For example, the Einstein-Rosen bridge was legitimized by Maldacena and Susskind in 2013 (who presented evidence that such a bridge is as mundane as an ordinary entanglement – in fact, any entanglement is equivalent to such a bridge). This bridge contains a moment at which the horizons of the two connected black holes are directly touching – so they exist "at the same moment", too. Could you connect the interiors of black holes that existed at different times – in regions of the spacetime that look time-like-separated from the viewpoint of the surrounding spacetime? Could such a shared, intertemporal black hole interior resemble Peter Pan's Neverland (another movie playing with time we could watch a few days ago: trailer)? ;-) I remain mostly open-minded.
More detailed analyses of such questions don't reveal that "anything goes". There are things that remain forbidden. But "some things" that used to be assumed to be impossible sometimes become possible. Stereotypes sometimes melt and the newer picture of what is allowed and what is disallowed by the laws of physics is more structured than the previous overgeneralized, black-or-white beliefs.

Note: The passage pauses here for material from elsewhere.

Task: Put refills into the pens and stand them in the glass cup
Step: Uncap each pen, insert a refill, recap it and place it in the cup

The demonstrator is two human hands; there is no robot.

For decades, it would be assumed in string theory that "really complicated" Penrose diagrams such as those on the picture above would be impossible. Cauchy horizons inside rotating or charged black holes are unstable, and so on. However, it's plausible that string theorists will return to these issues and they may find out that such dramatically nontrivial Penrose diagrams describe a legitimate way how to "perceive" some quantum information.
Yes, this blog post is just a less religious, more sci-fi-oriented cousin of Quantum gravity and afterlife.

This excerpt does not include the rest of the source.